Il virus Delta (HDV) rientra nella categoria dei virus cosiddetti “difettivi” poiché ha bisogno della contemporanea presenza del virus B per potersi riprodurre. La conseguenza di ciò è che l’epatite D può svilupparsi solo in soggetti HBS o HBV positivi, cioè, soggetti affetti da Epatite B.
Ci sono due modalità d'infezione da HDV:
La maggioranza delle infezioni Delta si presenta sotto forma di epatite acuta di gravità variabile a seconda della presenza o meno di danno epatico preesistente. L’infezione tende a cronicizzare nel 90% dei casi. Il tempo di incubazione può arrivare fino a sei mesi come nel caso dell’Epatite B o C.
Le manifestazioni cliniche sono ampiamente variabili a seconda che si sviluppi un’epatite acuta (sintomi non distinguibili dalle altre forme di epatite acuta, A, B e C) o si sia di fronte ad una riaccensione di malattia cronica.

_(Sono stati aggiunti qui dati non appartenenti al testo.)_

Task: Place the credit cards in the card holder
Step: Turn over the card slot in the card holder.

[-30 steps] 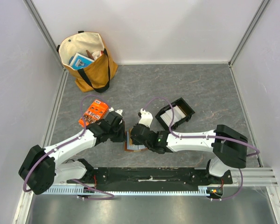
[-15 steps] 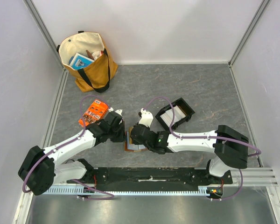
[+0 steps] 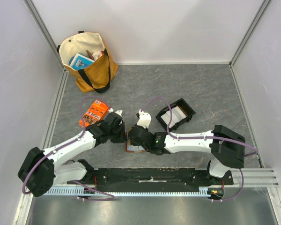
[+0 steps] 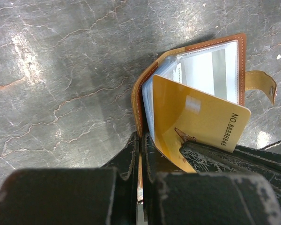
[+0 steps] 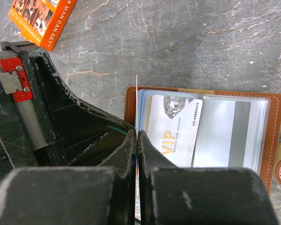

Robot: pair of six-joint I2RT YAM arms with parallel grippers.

L’epatite D viene diagnosticata con un prelievo sanguigno e relativo test (anticorpi anti HDV-IgG e IgM e HDV-RNA), che deve essere specificamente richiesto in quanto i comuni esami del sangue, spesso prescritti dal medico curante in caso di sintomi aspecifici come quelli sopra descritti, non permettono di riconoscere il problema. Ai donatori di sangue il test viene eseguito regolarmente e obbligatoriamente, escludendo dall'elenco dei donatori coloro che hanno la malattia in fase acuta o che l'hanno contratta in passato.
Condizione indispensabile è essere HBsAg positivo. La tossicodipendenza endovenosa appare oggi il fattore di rischio più frequente; gli altri fattori sono analoghi a quelli relativi all’Epatite B.
Per quel che riguarda il trattamento dell’Epatite Delta, a tutt’oggi, i farmaci disponibili sono scarsamente efficaci (il trattamento o la terapia con Interferone consente una risposta inferiore al 15-20% dei casi).